UN recognizes Holon as Israel's first center of climate crisis knowledge

Holon is Israel's first city to be recognized as a center of resilience in line with the framework of MCR2030 (Making Cities Resilient).

 UN Undersecretary-General for Disaster Risk Reduction (UNDRR) Mami Mizutori is seen alongside Holon Mayor Motti Sasson recognizing Holon as Israel's first center of resilience against climate change crises. (photo credit: HOLON MUNICIPALITY)
UN Undersecretary-General for Disaster Risk Reduction (UNDRR) Mami Mizutori is seen alongside Holon Mayor Motti Sasson recognizing Holon as Israel's first center of resilience against climate change crises.
(photo credit: HOLON MUNICIPALITY)

Holon has been recognized by the UN as a center for climate change emergency knowledge.

This makes it the first city in Israel to be a center of resilience against climate change disasters.

The announcement was made by Undersecretary-General of UN Disaster Risk Reduction (UNDRR) Mami Mizutori in a ceremony at the Holon Municipality alongside Mayor Motti Sasson.

Why is Holon recognized by the UN as Israel's first center of climate change crisis resilience?

Holon is Israel’s first city to be recognized as such in line with the framework of MCR2030 (Making Cities Resilient). It has now joined the ranks of major global cities such as Milan, Barcelona and Manchester, which will mean giving top priority to handling climate change and sharing knowledge and resources.
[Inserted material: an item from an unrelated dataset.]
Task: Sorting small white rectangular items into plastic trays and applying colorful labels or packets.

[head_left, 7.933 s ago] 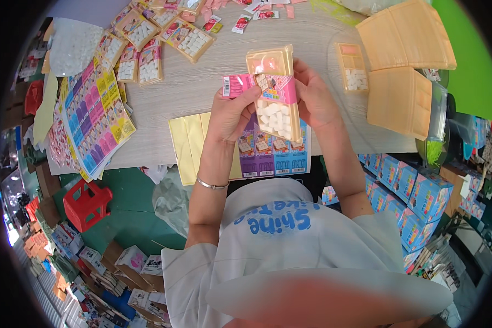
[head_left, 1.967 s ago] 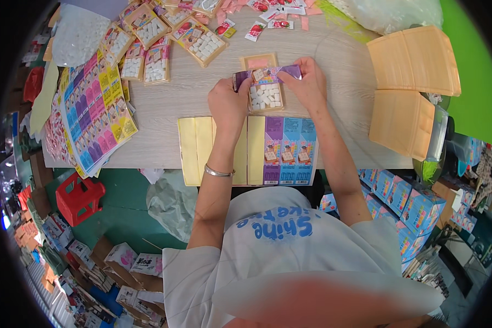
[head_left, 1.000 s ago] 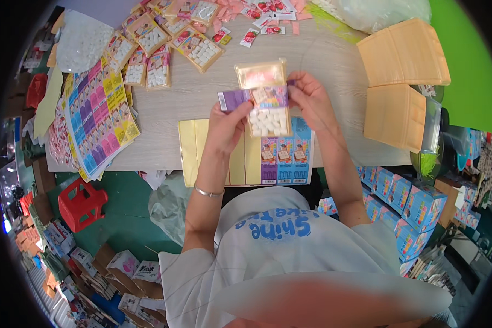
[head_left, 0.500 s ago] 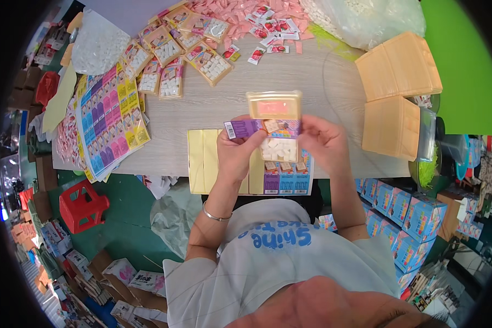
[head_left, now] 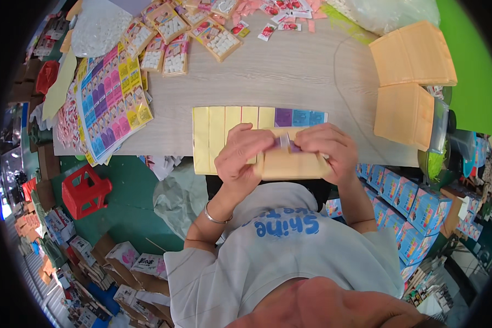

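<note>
A cream plastic tray is held between my two hands at the front edge of the table, its plain underside showing. My left hand grips the tray's left side. My right hand grips its right side. Between my fingertips a purple label lies against the tray's underside, with fingers of both hands on it. The tray's filled face is hidden. Beneath my hands is a sticker sheet with yellow backing strips and some purple and blue labels left on it.
Filled trays of white pieces are piled at the back left, beside printed label sheets. Small strawberry-print sachets lie at the back. Stacked empty cream trays stand at the right. A red stool is on the floor.
The tray has been turned over, from its white-filled face to its plain underside, and brought nearer to me. My fingers have moved onto the label at the underside's middle.
</note>
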### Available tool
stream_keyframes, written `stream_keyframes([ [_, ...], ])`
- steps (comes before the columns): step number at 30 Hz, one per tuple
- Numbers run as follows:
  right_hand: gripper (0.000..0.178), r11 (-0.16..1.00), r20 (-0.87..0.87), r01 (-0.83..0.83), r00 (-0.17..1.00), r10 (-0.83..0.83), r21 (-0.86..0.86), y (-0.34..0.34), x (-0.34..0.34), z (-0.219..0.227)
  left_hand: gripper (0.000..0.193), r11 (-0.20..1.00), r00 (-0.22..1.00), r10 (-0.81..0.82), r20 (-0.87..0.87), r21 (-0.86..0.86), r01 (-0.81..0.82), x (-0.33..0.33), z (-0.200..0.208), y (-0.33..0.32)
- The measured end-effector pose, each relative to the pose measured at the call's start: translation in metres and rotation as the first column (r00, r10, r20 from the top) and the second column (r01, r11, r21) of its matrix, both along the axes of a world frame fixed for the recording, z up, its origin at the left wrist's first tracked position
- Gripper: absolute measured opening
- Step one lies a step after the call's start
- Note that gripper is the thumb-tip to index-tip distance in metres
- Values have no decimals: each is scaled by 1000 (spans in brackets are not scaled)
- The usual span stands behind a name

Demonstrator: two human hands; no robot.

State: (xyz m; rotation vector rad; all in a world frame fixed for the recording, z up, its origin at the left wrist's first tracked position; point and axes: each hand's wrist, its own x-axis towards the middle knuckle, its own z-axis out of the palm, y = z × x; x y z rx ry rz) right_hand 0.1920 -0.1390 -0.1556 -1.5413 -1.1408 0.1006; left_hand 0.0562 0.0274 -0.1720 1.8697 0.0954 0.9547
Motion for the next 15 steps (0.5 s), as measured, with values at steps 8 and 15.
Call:
stream_keyframes([
  [8, 19, 990, 326, -139, 936, 136, -12, -5, 5, -3, 19, 938, 977, -198, -74, 276, 211, -14, -4, 19],
  [15, 19, 984, 185, -178, 967, 178, -17, -1, -2, -11, 21, 936, 947, -299, -118, 159, 315, -15, -6, 20],
])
 UN Undersecretary-General for Disaster Risk Reduction (UNDRR) Mami Mizutori is seen alongside Holon Mayor Motti Sasson recognizing Holon as Israel's first center of resilience against climate change crises. (credit: HOLON MUNICIPALITY) UN Undersecretary-General for Disaster Risk Reduction (UNDRR) Mami Mizutori is seen alongside Holon Mayor Motti Sasson recognizing Holon as Israel's first center of resilience against climate change crises. (credit: HOLON MUNICIPALITY)

This is important because in recent years, local municipalities have been taking the lead in preparing for climate change-sparked emergency scenarios, which have only increased during this time.

Crises that occur as a result of climate change include, but are not limited to: heavy rains and flooding, wildfires, drought, tornadoes, thunderstorms, blizzards, heat waves, cold fronts and sinkholes.

But in spite of this, the UNDRR noted that Holon strives to prepare for these in advance and has made efforts to make sure the city’s residents are resilient.

Just a few months ago, Holon residents – both children and adults – took part in a municipality-run earthquake simulation.

Further, the central Israeli coastal city also works hard in reducing its negative impact on the environment. To this effort, it has worked to promote urban renewal, install solar panels, plant trees and more.

These have also caused the city to make efforts in its infrastructure to maintain drains in order to reduce flood risks. In fact, Holon actually has Israel’s largest underground drainage reservoir with a capacity of 4,000 cubic meters of water.

Holon was also one of the many municipalities in Israel to be given funds from the Environmental Protection Ministry to help fight climate change-sparked crises.

Mizutori praised Holon for becoming a “welcome addition to the international UNDRR community.”

"This is a challenge facing many cities around the world and we are proud to be part of the 2030MCR community and face these challenges together in international cooperation."

Holon Mayor Motti Sasson

“As Israel’s first resilience center, we are committed to sharing our methods with other cities,” Sasson said. “We believe that developing urban resilience is an ongoing process and it is important that urban mechanisms are made in a way to ensure that there is effective communication, cooperation and synergy.

“This is a challenge facing many cities around the world,” he said, “and we are proud to be part of the 2030MCR community and face these challenges together in international cooperation.”